**WHAT YOU NEED TO DO:**
Go through the material underneath and show every line where the string "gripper" occurs.

**SUPPLIED MATERIAL:**

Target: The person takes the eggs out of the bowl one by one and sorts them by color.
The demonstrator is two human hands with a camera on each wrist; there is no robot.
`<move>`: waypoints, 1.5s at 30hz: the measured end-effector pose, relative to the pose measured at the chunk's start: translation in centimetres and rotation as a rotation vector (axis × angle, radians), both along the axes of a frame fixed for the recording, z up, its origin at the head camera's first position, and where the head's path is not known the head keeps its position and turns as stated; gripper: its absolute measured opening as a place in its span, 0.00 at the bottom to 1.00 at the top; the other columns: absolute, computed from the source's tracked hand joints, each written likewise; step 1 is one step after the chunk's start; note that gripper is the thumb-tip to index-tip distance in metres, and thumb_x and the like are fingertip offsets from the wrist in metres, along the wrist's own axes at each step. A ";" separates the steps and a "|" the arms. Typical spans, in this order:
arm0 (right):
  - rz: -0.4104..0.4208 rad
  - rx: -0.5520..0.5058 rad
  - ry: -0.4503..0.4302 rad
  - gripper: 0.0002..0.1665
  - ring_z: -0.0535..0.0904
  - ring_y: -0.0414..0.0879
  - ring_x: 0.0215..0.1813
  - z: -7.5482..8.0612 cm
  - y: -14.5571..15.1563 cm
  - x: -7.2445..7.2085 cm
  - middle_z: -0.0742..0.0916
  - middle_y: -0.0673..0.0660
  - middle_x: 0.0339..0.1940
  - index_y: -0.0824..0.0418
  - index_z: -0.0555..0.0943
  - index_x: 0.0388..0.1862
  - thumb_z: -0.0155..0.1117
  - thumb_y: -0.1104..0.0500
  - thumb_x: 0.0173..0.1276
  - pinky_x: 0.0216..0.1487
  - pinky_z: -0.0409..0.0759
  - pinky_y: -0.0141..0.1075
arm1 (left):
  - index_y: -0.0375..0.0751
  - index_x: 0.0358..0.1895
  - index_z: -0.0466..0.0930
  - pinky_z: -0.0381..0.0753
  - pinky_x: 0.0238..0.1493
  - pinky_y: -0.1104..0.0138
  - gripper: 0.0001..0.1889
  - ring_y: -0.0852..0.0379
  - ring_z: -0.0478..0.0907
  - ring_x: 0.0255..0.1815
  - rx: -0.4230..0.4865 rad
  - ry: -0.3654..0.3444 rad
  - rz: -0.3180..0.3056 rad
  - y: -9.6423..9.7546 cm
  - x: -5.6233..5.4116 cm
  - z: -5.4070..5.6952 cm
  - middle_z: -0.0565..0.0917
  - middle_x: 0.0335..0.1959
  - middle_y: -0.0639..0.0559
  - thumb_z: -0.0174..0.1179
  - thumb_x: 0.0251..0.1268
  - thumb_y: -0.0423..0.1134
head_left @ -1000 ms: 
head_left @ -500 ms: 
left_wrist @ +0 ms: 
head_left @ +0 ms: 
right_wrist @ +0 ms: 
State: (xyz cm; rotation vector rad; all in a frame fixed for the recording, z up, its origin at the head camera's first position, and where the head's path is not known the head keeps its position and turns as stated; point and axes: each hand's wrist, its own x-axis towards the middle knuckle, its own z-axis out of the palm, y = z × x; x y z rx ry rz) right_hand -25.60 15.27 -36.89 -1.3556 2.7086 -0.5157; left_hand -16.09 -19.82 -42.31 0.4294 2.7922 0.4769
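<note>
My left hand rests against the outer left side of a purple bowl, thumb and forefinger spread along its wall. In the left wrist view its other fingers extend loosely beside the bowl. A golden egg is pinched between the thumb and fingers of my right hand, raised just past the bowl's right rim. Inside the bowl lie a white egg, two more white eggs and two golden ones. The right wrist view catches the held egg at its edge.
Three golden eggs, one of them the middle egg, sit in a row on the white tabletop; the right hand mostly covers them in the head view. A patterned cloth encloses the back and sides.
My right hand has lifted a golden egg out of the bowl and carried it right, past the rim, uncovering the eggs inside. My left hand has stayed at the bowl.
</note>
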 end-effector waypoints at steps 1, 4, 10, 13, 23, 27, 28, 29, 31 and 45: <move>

**ANSWER SPACE:**
`<move>`: waypoints, 1.5s at 30hz: the measured end-effector pose, relative to the pose measured at the chunk's start: translation in centimetres and rotation as a rotation vector (axis × angle, radians), both along the axes of a frame fixed for the recording, z up, its origin at the head camera's first position, and where the head's path is not known the head keeps its position and turns as stated; gripper: its absolute measured opening as a place in its span, 0.00 at the bottom to 1.00 at the top; the other columns: absolute, computed from the source's tracked hand joints, each written likewise; step 1 is one step after the chunk's start; note that gripper is the thumb-tip to index-tip distance in metres, and thumb_x and the like are fingertip offsets from the wrist in metres, along the wrist's own axes at each step. A ";" separates the steps and a "|" the arms. Typical spans, in this order:
  - gripper: 0.0002..0.1665
  - gripper: 0.0001..0.1889

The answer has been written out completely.